La séropositivité durant la grossesse

En France, on recense chaque année environ 2000 cas de femmes enceintes séropositives. Généralement, leur plus grande peur est que leur progéniture contracte le virus d’immunodéficience humaine (VIH). Toutefois, cette transmission n’est pas automatique et de nombreux nouveau-nés s’avèrent séronégatifs. Pour cela, il faut que la maman ait suivi, voire poursuivi un traitement adéquat à sa nouvelle condition durant ses 9 mois de grossesse (le risque de toxicité existant). Sans traitement, un bébé sur quatre contractera le VIH.

Ce suivi médical spécifique doit débuter préférablement avant la fin du premier trimestre de la grossesse. Cela est important afin d’affaiblir tant que possible la charge virale. Le jour J, durant l’accouchement, l’équipe qui entoure la future maman s’assurera qu’elle reçoit les soins nécessaires ( appelés antirétroviraux) par intraveineuse.

D’autre part, trois tests sanguins ayant lieu quelques semaines avant et après l’arrivée du nourrisson pourront confirmer ou infirmer sa séronégativité.

Les risques d’une séropositivité pour l’enfant

Le nourrisson n’étant réellement qu’au contact du sang de sa mère que lors de l’accouchement, il n’est pas dramatiquement exposé au virus. Si auparavant, les naissances par césarienne étaient largement encouragées, ce n’est plus le cas actuellement. Cette décision est prise selon la quantité de sang constatée au cours de l’arrivée du bébé. En effet dès sa venue au monde, le bambin est pris en charge.
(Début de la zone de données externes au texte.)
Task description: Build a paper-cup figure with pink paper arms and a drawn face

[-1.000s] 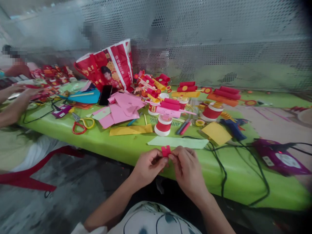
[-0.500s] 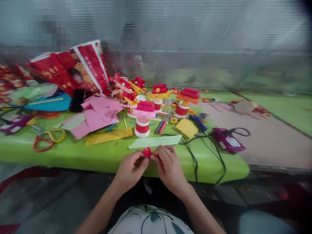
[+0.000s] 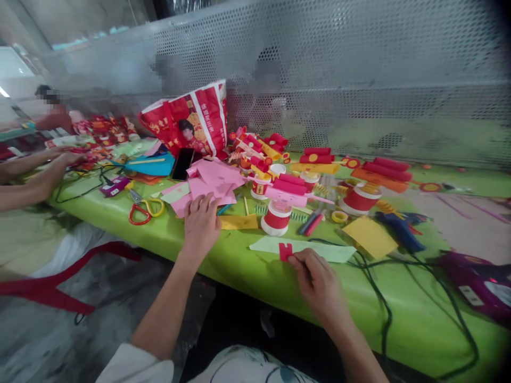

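Between the thumb and fingers of my right hand (image 3: 319,279) is a small notched red paper piece (image 3: 285,252). It is held at the near edge of a pale green paper strip (image 3: 307,250). My left hand (image 3: 202,226) is stretched out over the table, fingers apart, with nothing visible in its grasp. Its fingertips reach the near edge of some pink paper sheets (image 3: 215,178), and it partly covers an orange-yellow paper strip (image 3: 239,222). Just beyond my right hand stands a red-and-white cup (image 3: 276,219) topped with a pink figure (image 3: 285,197) with red rolls.
Scissors (image 3: 147,209) lie at left, before a red bag (image 3: 195,119). More roll-topped cups (image 3: 361,199) stand behind. A yellow square (image 3: 369,235), a blue glue gun (image 3: 401,231), black cables (image 3: 383,303) and a purple box (image 3: 475,284) are at right. Another person's hands (image 3: 59,162) work at far left.
My left hand has let go of the red paper piece and moved left to the pink sheets. My right hand keeps the piece. The view has swung left, showing another person.
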Demonstrator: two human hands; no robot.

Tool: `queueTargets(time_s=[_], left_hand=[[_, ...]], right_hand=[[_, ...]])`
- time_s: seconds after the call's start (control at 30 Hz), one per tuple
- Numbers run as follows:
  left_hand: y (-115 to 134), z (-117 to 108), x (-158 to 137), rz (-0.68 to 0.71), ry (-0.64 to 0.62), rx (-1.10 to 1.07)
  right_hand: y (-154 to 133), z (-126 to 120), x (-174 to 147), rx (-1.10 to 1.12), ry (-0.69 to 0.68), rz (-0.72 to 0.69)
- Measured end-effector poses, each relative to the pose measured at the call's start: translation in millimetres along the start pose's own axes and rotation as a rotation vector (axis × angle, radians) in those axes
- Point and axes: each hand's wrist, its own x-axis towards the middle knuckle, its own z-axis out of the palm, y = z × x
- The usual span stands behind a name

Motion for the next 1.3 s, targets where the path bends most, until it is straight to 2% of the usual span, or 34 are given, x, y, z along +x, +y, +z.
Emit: queueTargets(time_s=[0.17,0.3,0.47,0.57,0.63,0.77,0.97,1.1,1.17,1.3], left_hand=[[-22.8,11.9,34.9,-0.036,-0.161,0.194],[-32.6,8.2,41.1,-0.143,-0.166,0.252],[-60.6,-19.1,11.2,-0.256,-0.176,0.225],[-87.6,-31.4,-11.8,-0.534,-0.123,0.335],[-103.4,-35.3,-22.1,-0.633,-0.164,0.386],[-116.8,-41.3,-30.9,-0.611,-0.255,0.411],[-110.1,-51.3,-44.2,-0.581,-0.301,0.374],[-107.7,-52.6,-54.1,-0.618,-0.209,0.337],[-108.3,-53.6,-56.1,-0.64,-0.137,0.307],[-113.3,-55.1,-55.5,-0.632,-0.069,0.321]], right_hand=[[1.9,-0.8,-1.6,0.029,-0.007,0.023],[2.1,-3.4,-2.5,0.033,-0.014,0.031],[2.3,-3.7,-2.4,0.04,-0.017,0.039],[2.1,-2.7,-2.0,0.051,-0.013,0.035],[1.8,-2.2,-2.1,0.058,-0.015,0.033],[0.9,-2.1,-2.9,0.066,-0.015,0.042],[-0.9,-4.1,-2.7,0.081,-0.007,0.066],[-0.3,-5.9,-1.6,0.055,-0.017,0.103],[0.6,-5.7,-0.9,0.008,-0.026,0.106],[3.2,-3.2,0.5,-0.133,-0.028,0.098]])
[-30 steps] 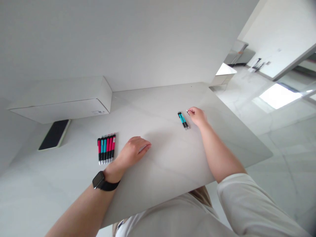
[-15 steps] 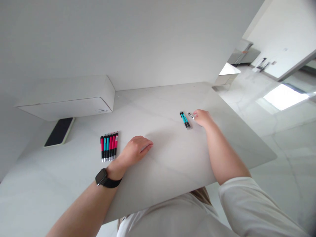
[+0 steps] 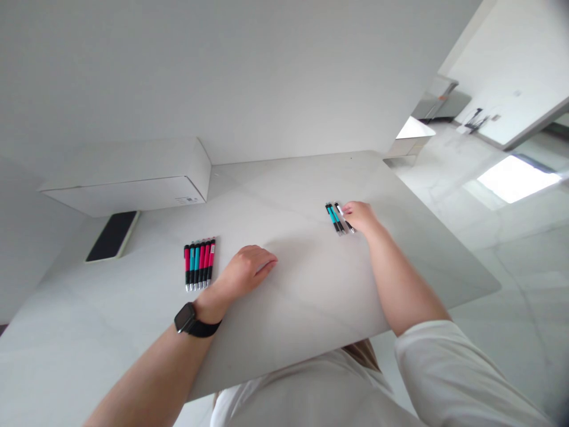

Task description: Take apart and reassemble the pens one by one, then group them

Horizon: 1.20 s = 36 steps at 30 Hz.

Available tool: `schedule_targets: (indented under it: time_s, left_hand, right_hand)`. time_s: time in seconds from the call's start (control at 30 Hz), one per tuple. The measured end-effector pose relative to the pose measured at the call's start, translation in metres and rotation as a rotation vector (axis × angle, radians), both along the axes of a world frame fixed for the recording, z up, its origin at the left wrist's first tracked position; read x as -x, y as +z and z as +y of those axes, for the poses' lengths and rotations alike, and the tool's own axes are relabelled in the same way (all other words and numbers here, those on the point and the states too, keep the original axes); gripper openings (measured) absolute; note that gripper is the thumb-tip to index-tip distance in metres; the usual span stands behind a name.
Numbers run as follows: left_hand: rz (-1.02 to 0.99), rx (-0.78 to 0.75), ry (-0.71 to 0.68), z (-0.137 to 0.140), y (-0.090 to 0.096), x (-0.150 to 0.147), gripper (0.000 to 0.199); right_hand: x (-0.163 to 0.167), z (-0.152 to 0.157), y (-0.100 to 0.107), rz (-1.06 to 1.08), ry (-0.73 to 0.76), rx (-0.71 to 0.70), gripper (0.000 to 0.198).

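Observation:
My right hand (image 3: 361,216) pinches a white pen (image 3: 340,210) with a black grip at the right of the table. Just left of it, two teal pens (image 3: 332,217) with black grips lie side by side, pointing the same way. My left hand (image 3: 249,271) rests on the tabletop with its fingers together and curled, and nothing shows in it. Nearest to that hand, on its left, is a neat row of several pens (image 3: 198,264), some red and some teal, all with black grips and silver tips toward me. A black watch (image 3: 186,318) is on my left wrist.
A long white box (image 3: 128,193) stands against the wall at the back left. In front of it lies a phone (image 3: 112,236) with a dark screen. The table (image 3: 306,296) ends at the right, with a shiny tiled floor (image 3: 502,237) beyond.
My right hand has moved slightly left with the white pen, bringing it closer alongside the two teal pens. My left hand stays in place. The view has shifted slightly.

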<state>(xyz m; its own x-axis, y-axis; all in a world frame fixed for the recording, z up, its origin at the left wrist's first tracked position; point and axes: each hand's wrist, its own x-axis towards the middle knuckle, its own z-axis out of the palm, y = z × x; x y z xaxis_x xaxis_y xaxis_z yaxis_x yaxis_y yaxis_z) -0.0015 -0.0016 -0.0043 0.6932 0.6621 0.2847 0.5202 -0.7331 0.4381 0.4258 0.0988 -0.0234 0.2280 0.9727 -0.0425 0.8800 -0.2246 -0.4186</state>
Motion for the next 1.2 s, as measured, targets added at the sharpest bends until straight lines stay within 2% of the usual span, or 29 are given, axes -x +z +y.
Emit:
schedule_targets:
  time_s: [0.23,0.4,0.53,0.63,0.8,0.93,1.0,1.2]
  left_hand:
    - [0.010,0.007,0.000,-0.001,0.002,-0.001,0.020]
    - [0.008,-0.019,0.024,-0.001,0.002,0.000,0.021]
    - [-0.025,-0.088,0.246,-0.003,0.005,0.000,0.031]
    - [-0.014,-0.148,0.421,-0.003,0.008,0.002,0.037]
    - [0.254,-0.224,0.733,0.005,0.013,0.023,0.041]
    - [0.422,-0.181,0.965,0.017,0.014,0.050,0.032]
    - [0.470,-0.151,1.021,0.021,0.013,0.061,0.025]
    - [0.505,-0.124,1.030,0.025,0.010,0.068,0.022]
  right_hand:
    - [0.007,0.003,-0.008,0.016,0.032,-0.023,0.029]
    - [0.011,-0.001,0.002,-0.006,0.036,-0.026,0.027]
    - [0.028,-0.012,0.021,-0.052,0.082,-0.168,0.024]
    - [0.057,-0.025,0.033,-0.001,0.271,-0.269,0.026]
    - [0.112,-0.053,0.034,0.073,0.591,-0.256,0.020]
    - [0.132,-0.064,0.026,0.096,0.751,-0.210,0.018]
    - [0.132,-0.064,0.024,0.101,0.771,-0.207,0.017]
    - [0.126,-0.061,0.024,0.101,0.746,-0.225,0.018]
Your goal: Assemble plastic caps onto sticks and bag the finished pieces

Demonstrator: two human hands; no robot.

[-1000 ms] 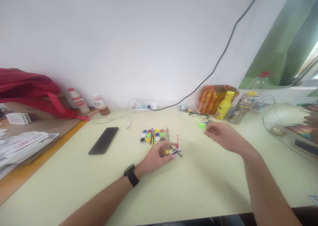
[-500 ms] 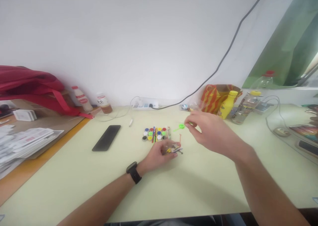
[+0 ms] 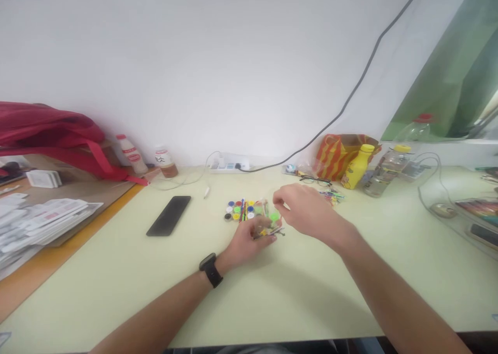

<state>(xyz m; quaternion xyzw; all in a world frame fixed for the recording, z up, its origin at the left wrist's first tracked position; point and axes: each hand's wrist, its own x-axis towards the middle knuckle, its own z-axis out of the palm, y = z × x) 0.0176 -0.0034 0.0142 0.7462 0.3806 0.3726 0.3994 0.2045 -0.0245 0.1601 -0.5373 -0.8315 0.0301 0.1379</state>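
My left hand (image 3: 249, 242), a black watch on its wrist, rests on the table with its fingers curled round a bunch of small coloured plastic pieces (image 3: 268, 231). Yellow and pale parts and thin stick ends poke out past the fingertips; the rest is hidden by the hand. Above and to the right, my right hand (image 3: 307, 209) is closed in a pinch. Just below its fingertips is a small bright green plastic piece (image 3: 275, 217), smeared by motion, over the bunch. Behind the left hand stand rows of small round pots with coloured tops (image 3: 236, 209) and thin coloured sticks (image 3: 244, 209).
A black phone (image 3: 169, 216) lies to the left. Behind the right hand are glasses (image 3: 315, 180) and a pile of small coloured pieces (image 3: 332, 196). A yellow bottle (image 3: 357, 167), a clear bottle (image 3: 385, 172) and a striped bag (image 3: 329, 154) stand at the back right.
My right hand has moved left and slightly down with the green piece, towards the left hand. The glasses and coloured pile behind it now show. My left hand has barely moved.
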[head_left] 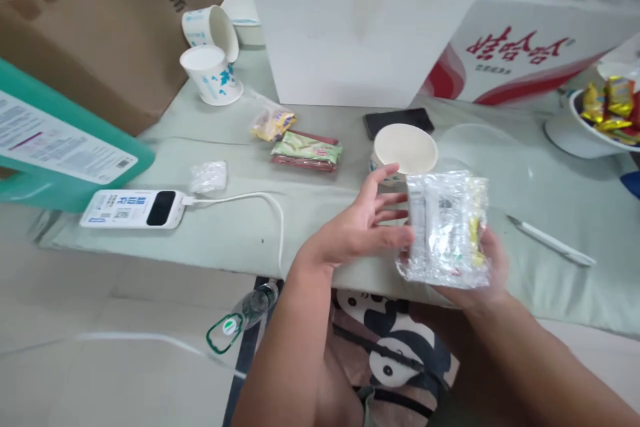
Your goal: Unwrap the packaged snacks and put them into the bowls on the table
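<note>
My right hand (pixel 495 260) is wrapped round the back and right side of a clear plastic-wrapped bundle (pixel 443 233), lifted over the table's front edge. Silver and yellow packaging shows through the shiny wrap; most of the right fingers are hidden behind it. At the bundle's left edge is my left hand (pixel 363 220), fingers stretched and apart, the thumb tip at the wrap. A white paper bowl (pixel 405 150) stands just behind the bundle. Left of the bowl lie a green snack packet (pixel 307 150) on dark red ones and a small yellow packet (pixel 273 123).
A black phone (pixel 373 125) lies behind the bowl. A white pen (pixel 553 241) and a bowl of sweets (pixel 570 130) are to the right. Paper cups (pixel 213 77), a crumpled wrap (pixel 209 177), a cabled power bank (pixel 133 208) and a green jug (pixel 100 140) stand left. White boxes (pixel 355 33) line the back.
</note>
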A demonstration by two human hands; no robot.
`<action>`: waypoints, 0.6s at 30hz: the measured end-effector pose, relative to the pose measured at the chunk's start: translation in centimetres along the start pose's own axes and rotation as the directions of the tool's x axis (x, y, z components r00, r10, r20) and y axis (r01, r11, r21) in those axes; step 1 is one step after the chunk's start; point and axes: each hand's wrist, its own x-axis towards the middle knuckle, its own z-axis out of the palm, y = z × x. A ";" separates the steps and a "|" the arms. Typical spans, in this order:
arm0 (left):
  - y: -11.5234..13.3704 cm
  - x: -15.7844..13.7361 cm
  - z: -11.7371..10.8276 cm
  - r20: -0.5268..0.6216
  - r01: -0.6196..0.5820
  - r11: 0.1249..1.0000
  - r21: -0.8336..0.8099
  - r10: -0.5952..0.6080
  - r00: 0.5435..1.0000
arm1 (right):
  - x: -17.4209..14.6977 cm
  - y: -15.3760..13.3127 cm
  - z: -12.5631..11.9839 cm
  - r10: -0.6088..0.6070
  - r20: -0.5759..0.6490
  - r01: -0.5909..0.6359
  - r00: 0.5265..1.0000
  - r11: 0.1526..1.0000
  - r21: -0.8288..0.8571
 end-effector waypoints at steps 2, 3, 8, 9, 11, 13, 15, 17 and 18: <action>-1.1 0.5 1.3 0.086 0.009 0.998 0.056 -0.014 0.996 | 0.1 -0.3 -0.4 -0.058 0.051 0.062 0.997 0.996 -0.067; -1.7 0.7 1.9 0.105 0.003 0.996 0.092 -0.013 0.994 | 0.2 -0.6 -0.6 -0.079 0.082 0.087 0.993 0.992 -0.091; -4.3 1.9 4.3 0.029 0.037 0.983 0.181 -0.043 0.999 | 0.1 -1.4 -2.1 -0.012 0.108 0.012 0.994 1.000 0.002; -4.9 2.2 4.7 -0.005 0.020 0.979 0.204 -0.019 1.000 | -0.1 -1.2 -2.6 0.024 0.099 -0.029 0.995 0.998 0.051; -6.0 2.8 5.4 -0.061 -0.039 0.964 0.263 0.057 0.997 | -0.6 -0.4 -3.6 0.102 0.095 -0.115 0.990 0.984 0.135; -7.0 3.4 6.1 -0.091 -0.082 0.951 0.300 0.114 0.989 | -1.1 0.3 -4.8 0.159 0.094 -0.174 0.983 0.969 0.174; -7.9 4.1 6.7 -0.098 -0.085 0.948 0.308 0.121 0.988 | -1.5 0.7 -6.1 0.144 0.048 -0.150 0.988 0.979 0.139; -8.7 4.8 7.4 -0.088 -0.081 0.941 0.329 0.116 0.989 | -1.9 0.6 -7.6 0.052 -0.031 -0.052 0.998 0.999 -0.001; -9.1 5.1 7.7 -0.089 -0.085 0.935 0.346 0.123 0.988 | -2.1 0.4 -8.6 -0.009 -0.062 0.003 0.998 0.995 -0.101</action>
Cela signifie concrètement qu’il est suivi et médicalement traité durant au mois le premier mois de sa vie. Cette pratique est fréquente depuis 1994 et a fait ses preuves.

Afin de s’assurer de sa séronégativité, on recommande aux mamans d’éviter de donner le sein à leur tout-petit. L’allaitement maternel est reconnu comme un moyen de transmission du VIH. Ainsi, on privilégie l’utilisation de lait en poudre afin de réduire à néant tout risque.